(1) No company shall be incorporated under sections 3907.01 to 3907.21 of the Revised Code, on or after January 1, 1982, until the superintendent of insurance has certified to the secretary of state that a sum has been escrowed with a bank or trust company by the incorporators under their plan of incorporation sufficient to meet a minimum of one hundred thousand dollars paid-in capital and one hundred fifty thousand dollars contributed surplus. The cost of registration, printing, promotion, and all other expenses incident to an offer of securities shall be paid from this initial escrow account. The superintendent may waive the requirement of this initial escrow account if registration by qualification or coordination of the securities to be offered is not required under Chapter 1707. of the Revised Code.
Upon organization, filing of policies, and evidence that the officers of the company are experienced in insurance company management, the superintendent shall issue a certificate of authority conditioned upon the company obtaining, before commencing the business of insurance, capital and surplus in the aggregate amount of not less than two million five hundred thousand dollars which aggregate shall include paid-in capital of not less than one million dollars and contributed surplus of not less than one million dollars.
(2) The company shall establish for the benefit of stockholders a second escrow account with a bank or trust company into which shall be deposited all proceeds of any offer of its securities necessary to equal or exceed, when combined with the initial escrow account, if any, the capital and surplus with which such company was authorized to begin business.

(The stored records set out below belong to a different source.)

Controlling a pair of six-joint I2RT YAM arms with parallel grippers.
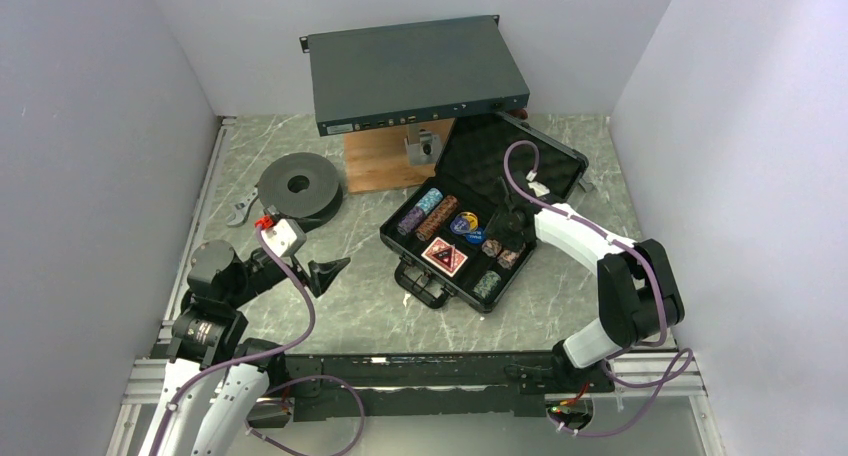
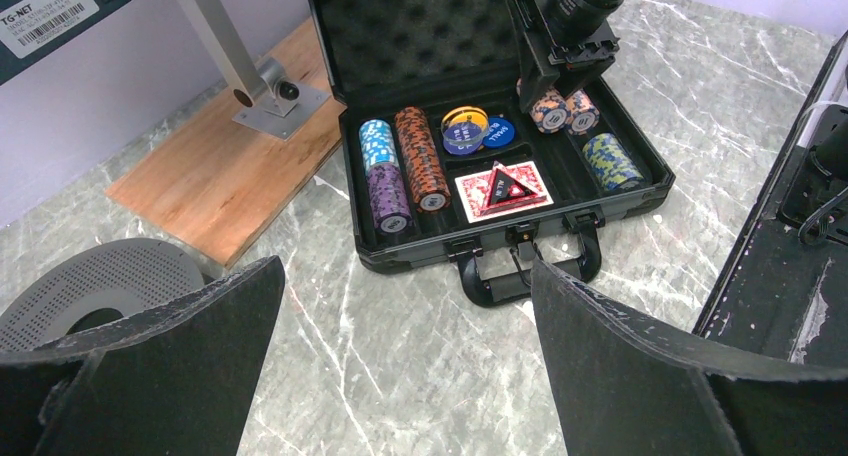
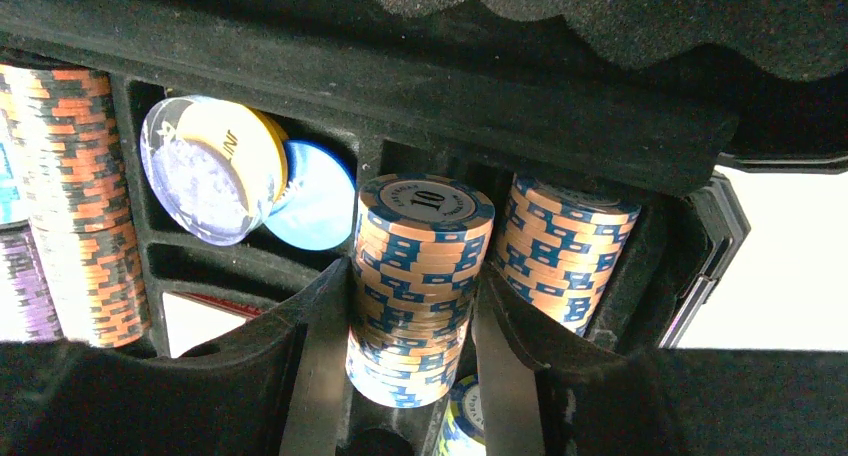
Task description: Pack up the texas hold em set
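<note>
Marbled table (image 1: 560, 296), filling the middle of the top view; grey electronics box (image 1: 410, 71) raised at upper centre, over a wooden board (image 1: 375, 166); black hard case (image 2: 420, 26) lying open right of centre, foam-lined lid tilted up toward the upper right, handle toward the lower edge; dark round spool (image 1: 300, 186) flat at centre left, well apart from the case.

Left gripper (image 1: 337, 274) at lower left, fingers spread wide, nothing between them, clear of the case; right gripper (image 3: 410, 316) reaching into the right part of the case, fingers pressed on both sides of an upright peach-and-blue chip roll (image 3: 420, 276) marked 10.

Case contents, left wrist view: second peach-and-blue roll (image 2: 583, 114) just beside the gripped one; blue-and-yellow roll (image 2: 612, 161) lying in the right compartment; orange-and-black roll (image 2: 420, 156), light-blue roll (image 2: 377, 141) and purple roll (image 2: 388, 198) lying in the left compartments; red-backed card deck (image 2: 535, 181) in the middle front compartment, red-black triangle (image 2: 500, 184) resting on it; yellow button (image 2: 465, 121) and blue button (image 2: 495, 134) on edge in the compartment behind the deck.
</note>
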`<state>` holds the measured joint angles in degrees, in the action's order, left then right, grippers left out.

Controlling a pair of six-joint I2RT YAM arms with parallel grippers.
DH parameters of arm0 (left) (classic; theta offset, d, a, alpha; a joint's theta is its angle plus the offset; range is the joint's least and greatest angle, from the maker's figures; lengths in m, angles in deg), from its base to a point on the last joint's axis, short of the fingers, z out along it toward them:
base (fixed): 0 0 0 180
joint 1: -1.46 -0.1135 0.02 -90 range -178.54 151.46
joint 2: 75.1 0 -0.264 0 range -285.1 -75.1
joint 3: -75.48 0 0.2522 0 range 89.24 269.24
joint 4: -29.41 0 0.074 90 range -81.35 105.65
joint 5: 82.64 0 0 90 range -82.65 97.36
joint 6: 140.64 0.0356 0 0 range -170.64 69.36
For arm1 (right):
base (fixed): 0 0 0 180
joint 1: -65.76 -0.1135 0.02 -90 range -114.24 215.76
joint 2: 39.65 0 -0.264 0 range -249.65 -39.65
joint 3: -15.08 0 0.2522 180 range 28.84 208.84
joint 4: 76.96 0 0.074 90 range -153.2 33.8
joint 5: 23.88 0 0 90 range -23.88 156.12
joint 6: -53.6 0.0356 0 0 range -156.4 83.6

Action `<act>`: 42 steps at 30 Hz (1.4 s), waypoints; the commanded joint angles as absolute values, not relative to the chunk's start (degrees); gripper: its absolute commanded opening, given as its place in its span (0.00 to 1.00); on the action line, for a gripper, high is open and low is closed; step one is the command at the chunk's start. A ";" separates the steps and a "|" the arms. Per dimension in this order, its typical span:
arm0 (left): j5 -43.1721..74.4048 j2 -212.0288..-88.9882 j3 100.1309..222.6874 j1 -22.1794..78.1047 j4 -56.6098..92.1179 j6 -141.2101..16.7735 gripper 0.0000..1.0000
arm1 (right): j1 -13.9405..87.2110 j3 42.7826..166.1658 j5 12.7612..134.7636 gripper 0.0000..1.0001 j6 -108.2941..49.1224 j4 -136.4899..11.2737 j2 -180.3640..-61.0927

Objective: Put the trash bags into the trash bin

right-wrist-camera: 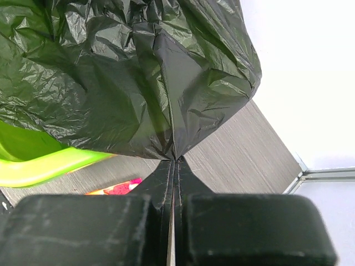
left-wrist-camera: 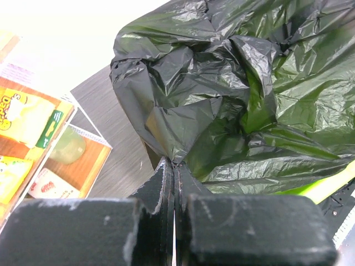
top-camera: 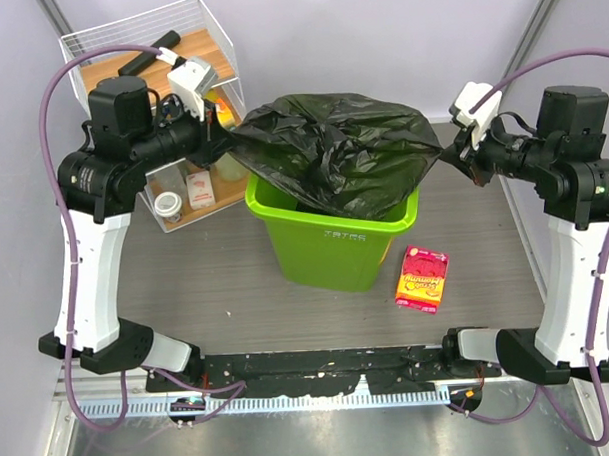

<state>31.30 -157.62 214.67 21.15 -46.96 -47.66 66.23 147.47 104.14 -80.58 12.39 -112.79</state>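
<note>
The tabletop [top-camera: 211, 281] is a dark grey surface with a fine wood grain. It sits inside a pale, plain-walled enclosure with slanting metal posts [top-camera: 533, 35] in the far corners. Along the near edge a black plate [top-camera: 319, 366] runs between the two arm bases. The lime-green trash bin [top-camera: 325, 249] stands upright near the middle of the tabletop, with its embossed lettering on the near side. The glossy black trash bag [top-camera: 332, 147] is spread across the bin's mouth, crinkled and billowed. Its lower folds sag inside the rim, while most of it rides above and overhangs the far and left sides. The left claw [top-camera: 224, 131] is pinched tight on a gathered point of the bag at its left end. The right claw [top-camera: 450, 155] is pinched the same way on the right end, so the bag hangs between them. In the far-left corner is a white wire rack [top-camera: 98, 45] with wooden shelves. It holds a slim black roll [top-camera: 148, 53] on top and a small white jar [top-camera: 168, 206] among packets lower down. A red snack packet [top-camera: 422, 277] lies flat on the tabletop just right of the bin.
</note>
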 commanded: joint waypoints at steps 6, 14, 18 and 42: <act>25.29 -155.09 215.37 20.89 -47.46 -50.29 0.00 | 66.03 150.74 101.55 0.01 -75.34 12.03 -114.53; 25.37 -151.75 209.48 20.97 -46.49 -48.80 0.00 | 66.03 150.30 100.05 0.01 -74.98 11.77 -115.15; 27.57 -150.16 207.63 20.89 -47.37 -46.60 0.00 | 66.11 150.39 99.70 0.01 -75.77 12.82 -115.41; 33.63 -141.99 190.75 21.06 -44.56 -40.00 0.06 | 65.76 152.59 103.91 0.52 -80.00 23.10 -113.39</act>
<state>30.91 -142.91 190.71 21.17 -47.42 -39.55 66.23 150.00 101.47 -80.02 15.08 -115.28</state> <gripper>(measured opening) 0.069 0.489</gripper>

Upon receipt of evidence that the combined net deposits of both escrow accounts equal or exceed the capital and surplus with which such company was authorized to begin business, the superintendent of insurance shall order the escrowed funds released to the company which may then commence the business of insurance.
(B) Before the company proceeds to do business, the whole capital shall be paid in and invested in treasury notes, in stocks or bonds of the United States or of this state or of any municipal corporation or county in this state, in bonds or notes secured by mortgages on unencumbered fee simple real estate within this state provided the amount loaned does not exceed eighty per cent of the actual market value of such realty, in any bonds issued by or for federal land banks and any debentures issued by or for federal intermediate credit banks under the act of congress known as the "Federal Farm Loan Act of 1916," 39 Stat. 360, 12 U.S.C. 641, as amended, or in any debentures issued by or for banks for cooperatives under the act of congress known as the "Farm Credit Act of 1933," 48 Stat. 257, 12 U.S.C. 131, as amended. At no time shall more than one-half of its paid-in capital be invested in bonds or notes secured by mortgages on unencumbered real estate or more than ten per cent of its paid-in capital be invested in any one mortgage.
If the amount loaned through mortgages on unencumbered realty exceeds eighty per cent of the actual market value of the land mortgaged, exclusive of structures thereon, such structures shall be insured in an authorized fire insurance company in any amount not less than the difference between eighty per cent of the actual market value of such land exclusive of the structures, and the amount that is loaned, and the policy shall be assigned to the mortgagee.